_DIRECTIONS FOR THIS TASK_
Do any lines in the data below contain "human"? If so, copy every one of them.

Dataset items

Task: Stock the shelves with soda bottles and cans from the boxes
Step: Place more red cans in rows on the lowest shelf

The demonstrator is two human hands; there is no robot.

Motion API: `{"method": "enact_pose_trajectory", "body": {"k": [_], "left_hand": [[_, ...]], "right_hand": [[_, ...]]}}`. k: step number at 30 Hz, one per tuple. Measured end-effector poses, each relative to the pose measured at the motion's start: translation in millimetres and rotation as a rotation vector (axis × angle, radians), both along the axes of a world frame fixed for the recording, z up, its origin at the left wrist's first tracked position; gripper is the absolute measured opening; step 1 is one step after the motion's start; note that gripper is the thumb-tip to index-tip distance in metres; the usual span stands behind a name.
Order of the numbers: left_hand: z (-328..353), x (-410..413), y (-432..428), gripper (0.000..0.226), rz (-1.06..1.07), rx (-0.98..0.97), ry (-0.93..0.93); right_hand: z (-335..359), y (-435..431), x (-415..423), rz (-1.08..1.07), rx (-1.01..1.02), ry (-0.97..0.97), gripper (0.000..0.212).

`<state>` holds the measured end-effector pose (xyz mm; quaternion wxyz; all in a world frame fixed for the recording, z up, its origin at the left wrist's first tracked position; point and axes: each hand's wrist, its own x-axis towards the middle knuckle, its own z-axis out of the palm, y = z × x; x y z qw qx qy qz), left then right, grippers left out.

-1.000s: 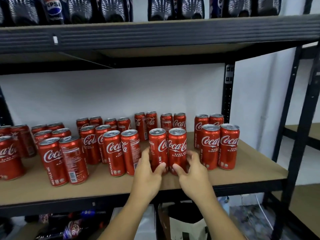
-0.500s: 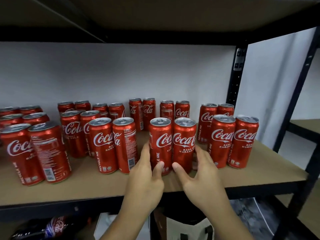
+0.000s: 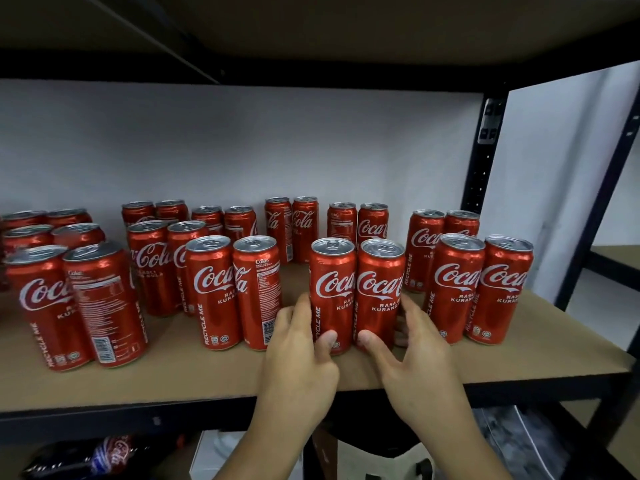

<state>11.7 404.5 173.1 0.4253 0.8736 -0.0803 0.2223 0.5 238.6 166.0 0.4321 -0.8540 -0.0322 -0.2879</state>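
left hand (image 3: 301, 351): grip wraps low on the left can (image 3: 331, 292), thumb on its front and fingers round its left side. It is holding the can.
right hand (image 3: 417, 351): mirrored grip on the right can (image 3: 380, 292), thumb near the base in front, fingers round its right side. Also holding.
why low: the cans are tall and slim, so a hold near the base probably lets them be nudged without tipping.
task cans: both stand upright on the shelf (image 3: 536, 362), touching side by side in the front row, near the front edge.
why two: the other cans (image 3: 207, 289) stand in twos, in columns running front to back with gaps between. One can per hand makes a matching pair.
labels: both logos face front, like most of the front row. A few neighbours show barcodes.
step: looks like squaring the pair into line, with neither can let go yet.
risk: the right fingers (image 3: 414, 315) sit in the gap just beside the next pair (image 3: 457, 289), so pulling out could knock it.
progress: this level is well filled. No boxes in view.
below: a bottle (image 3: 114, 452) lies on the lower level, too dim for detail.
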Motion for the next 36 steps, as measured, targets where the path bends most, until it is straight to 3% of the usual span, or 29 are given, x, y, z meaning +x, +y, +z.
{"method": "enact_pose_trajectory", "body": {"k": [9,14,21,30,36], "left_hand": [[3.8,-6.4,-1.7,0.066,-0.053,-0.143,0.010],[1.6,-6.5,-2.9,0.061,-0.020,-0.085,-0.031],[-1.2,-7.8,-2.5,0.063,-0.027,0.011,-0.038],[-4.4,-5.7,-0.9,0.064,-0.054,-0.057,-0.054],[-6.1,-4.9,-0.9,0.064,-0.047,-0.057,-0.050]], "right_hand": [[0.7,-2.6,-2.4,0.040,-0.002,0.006,0.073],[-0.1,-5.2,-1.9,0.078,0.123,0.028,0.079],[-0.9,-6.5,-1.5,0.104,0.120,0.038,0.076],[0.9,-10.1,-3.3,0.110,0.101,0.057,0.064],[0.4,-10.6,-3.3,0.120,0.097,0.044,0.066]]}}
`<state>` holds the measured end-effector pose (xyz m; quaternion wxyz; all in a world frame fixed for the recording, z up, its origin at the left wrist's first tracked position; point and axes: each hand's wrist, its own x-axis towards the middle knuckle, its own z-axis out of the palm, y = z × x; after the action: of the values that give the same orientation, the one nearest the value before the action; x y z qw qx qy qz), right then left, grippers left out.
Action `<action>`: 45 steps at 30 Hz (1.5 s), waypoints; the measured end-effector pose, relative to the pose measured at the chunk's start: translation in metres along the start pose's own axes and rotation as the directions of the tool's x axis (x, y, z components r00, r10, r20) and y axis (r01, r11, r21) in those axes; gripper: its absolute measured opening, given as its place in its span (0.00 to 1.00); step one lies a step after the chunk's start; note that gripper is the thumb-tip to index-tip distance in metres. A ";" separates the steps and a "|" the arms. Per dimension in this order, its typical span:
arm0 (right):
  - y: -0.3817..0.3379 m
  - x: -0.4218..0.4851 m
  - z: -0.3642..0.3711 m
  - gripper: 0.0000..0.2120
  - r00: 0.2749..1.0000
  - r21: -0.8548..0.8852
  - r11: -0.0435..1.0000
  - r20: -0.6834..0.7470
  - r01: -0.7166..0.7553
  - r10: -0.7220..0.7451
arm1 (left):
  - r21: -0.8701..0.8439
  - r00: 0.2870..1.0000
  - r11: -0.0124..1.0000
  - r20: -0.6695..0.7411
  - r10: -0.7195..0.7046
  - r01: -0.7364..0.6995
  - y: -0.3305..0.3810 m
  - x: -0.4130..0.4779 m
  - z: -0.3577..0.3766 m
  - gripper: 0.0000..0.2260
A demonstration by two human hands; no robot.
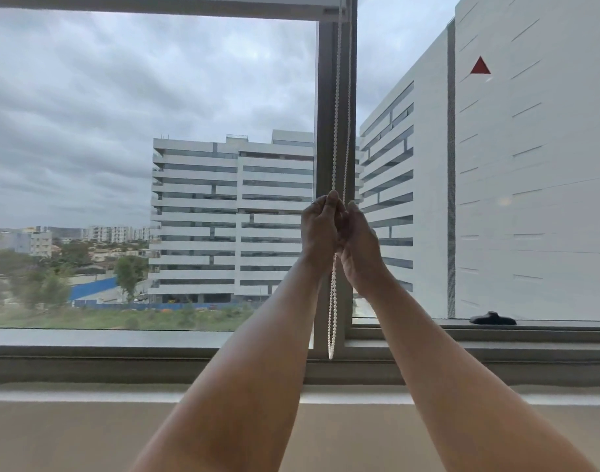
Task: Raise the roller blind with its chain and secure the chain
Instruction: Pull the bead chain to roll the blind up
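A white bead chain [337,97] hangs in a loop along the grey window mullion [326,114], from the top edge down to just above the sill. The roller blind [155,2] is rolled up, with only its bottom rail showing along the top of the left pane. My left hand [320,229] and my right hand [360,247] are pressed together at mid-height in front of the mullion. Both are closed around the chain, whose strands enter at the fingertips and leave below the wrists. The lower loop end [331,352] dangles free.
A black window handle [492,319] lies on the lower frame of the right pane. A wide grey sill [87,362] and a beige ledge [70,434] run under the window. Outside are white office buildings and a cloudy sky.
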<state>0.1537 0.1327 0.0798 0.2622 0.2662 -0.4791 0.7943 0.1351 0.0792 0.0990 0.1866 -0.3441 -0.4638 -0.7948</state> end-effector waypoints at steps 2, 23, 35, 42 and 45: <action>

_RESPONSE TO THIS EXERCISE_
The demonstrator is two human hands; there is no robot.
A demonstration by two human hands; no robot.

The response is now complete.